Polymeric nanomedicine for tumor-targeted combination therapy to elicit synergistic genotoxicity against prostate cancer.

To improve the therapeutic efficacy of anticancer combination therapy, we designed a nanoplatform based on N-(2-hydroxypropyl) methacrylamide (HPMA) copolymers that allows covalent bonding of two chemotherapeutics acting via different anticancer mechanisms and that can enter target cells by receptor-mediated endocytosis. Doxorubicin (DOX) was covalently conjugated to a nanosized HPMA copolymer using a pH-sensitive hydrazone bond and 5-fluorouracil (5-Fu) was conjugated to the same backbone using an enzymatically degradable oligopeptide Gly-Phe-Leu-Gly sequence.
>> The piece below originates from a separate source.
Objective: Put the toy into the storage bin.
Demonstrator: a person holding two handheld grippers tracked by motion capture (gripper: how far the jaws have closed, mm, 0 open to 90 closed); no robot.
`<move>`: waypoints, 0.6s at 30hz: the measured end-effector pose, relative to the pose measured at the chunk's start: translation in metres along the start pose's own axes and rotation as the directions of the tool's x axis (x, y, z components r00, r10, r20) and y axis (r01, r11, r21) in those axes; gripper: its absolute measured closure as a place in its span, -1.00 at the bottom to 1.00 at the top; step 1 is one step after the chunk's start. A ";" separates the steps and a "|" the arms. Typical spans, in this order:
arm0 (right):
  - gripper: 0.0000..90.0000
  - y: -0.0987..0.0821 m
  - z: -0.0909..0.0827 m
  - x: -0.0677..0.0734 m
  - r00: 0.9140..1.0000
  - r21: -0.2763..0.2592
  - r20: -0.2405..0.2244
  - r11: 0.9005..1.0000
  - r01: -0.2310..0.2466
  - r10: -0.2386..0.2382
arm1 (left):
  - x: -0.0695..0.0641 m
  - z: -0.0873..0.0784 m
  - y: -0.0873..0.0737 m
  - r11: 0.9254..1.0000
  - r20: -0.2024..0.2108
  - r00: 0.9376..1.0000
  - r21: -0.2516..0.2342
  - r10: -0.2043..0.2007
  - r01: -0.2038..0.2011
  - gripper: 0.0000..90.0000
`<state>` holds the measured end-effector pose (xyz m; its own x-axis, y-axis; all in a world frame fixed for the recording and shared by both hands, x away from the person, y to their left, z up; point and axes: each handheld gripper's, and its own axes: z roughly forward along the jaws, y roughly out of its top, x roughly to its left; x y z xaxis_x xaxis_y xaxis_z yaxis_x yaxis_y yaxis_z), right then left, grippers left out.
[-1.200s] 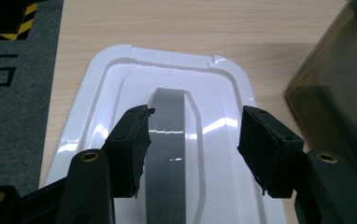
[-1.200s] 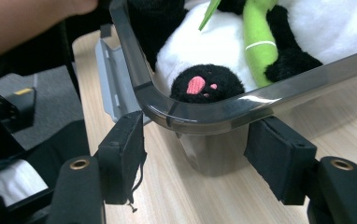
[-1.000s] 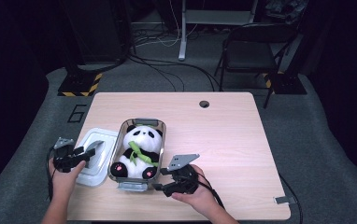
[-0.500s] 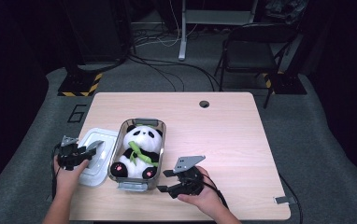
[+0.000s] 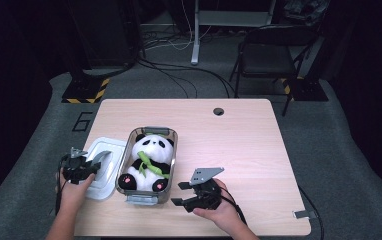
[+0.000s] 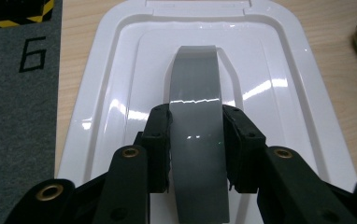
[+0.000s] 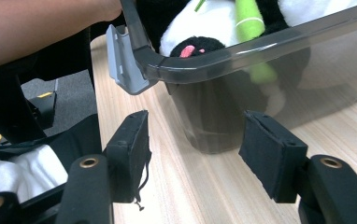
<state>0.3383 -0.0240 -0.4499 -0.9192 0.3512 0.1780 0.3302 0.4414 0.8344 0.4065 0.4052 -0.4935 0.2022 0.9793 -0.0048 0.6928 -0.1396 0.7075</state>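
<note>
Left gripper (image 5: 95, 168), at the lower left of the high view, is clamped on the grey handle (image 6: 196, 116) of the white lid (image 5: 104, 150). In the left gripper view its two black pads press on either side of the handle band, which runs up the centre of the frame from the bottom edge to just above the middle. These jaws have just been closing, with the handle between them. The lid lies flat on the wooden table (image 5: 239, 135), at the left of the high view, just beside the container (image 5: 151, 131); its far edge reaches the top of the left gripper view.

Right gripper (image 5: 181, 194), at the lower centre of the high view, has its jaws apart and grips nothing. In the right gripper view its pads (image 7: 132, 149) stand at the lower left and lower right of the frame, with the near corner of the container between and beyond them, not touched by either pad. A grey latch (image 7: 123, 60) hangs from the container rim at the upper left of that view.

Container position: centre-left of the table in the high view, long axis running away from the person. It is translucent grey and uncovered. A panda plush (image 5: 149, 160) lies inside it, head toward the top of the frame, with a green piece across its front.
</note>
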 end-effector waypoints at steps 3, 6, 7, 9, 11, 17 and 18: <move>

Then, the conjugate was decorated with galectin-3 targeting peptide G3-C12 [P-(G3-C12)-DOX-Fu]. The two drugs showed similar in vitro release profiles, suggesting that they may be able to work synergistically in the codelivery system. In galectin-3 overexpressed PC-3 human prostate carcinoma cells, P-(G3-C12)-DOX-Fu surprisingly exhibited comparable cytotoxicity to free DOX at high concentration by increasing cell internalization and exerting synergistic genotoxic effects of cell cycle arrest, caspase-3 activation, and DNA damage. In mice bearing PC-3 tumor xenografts, the use of tumor-targeting ligand substantially enhanced the intracellular delivery of P-(G3-C12)-DOX-Fu in tumors. The targeted dual drug-loaded conjugate inhibited tumor growth to a greater extent (tumor inhibition of 81.6%) than did nontargeted P-DOX-Fu (71.2%), P-DOX (63%), DOX·HCl (40.5%), P-Fu (32.0%), or 5-Fu (14.6%), without inducing any obvious side effects. These results demonstrate the potential of synergistic combination therapy using targeted nanocarriers for efficient treatment of prostate cancer.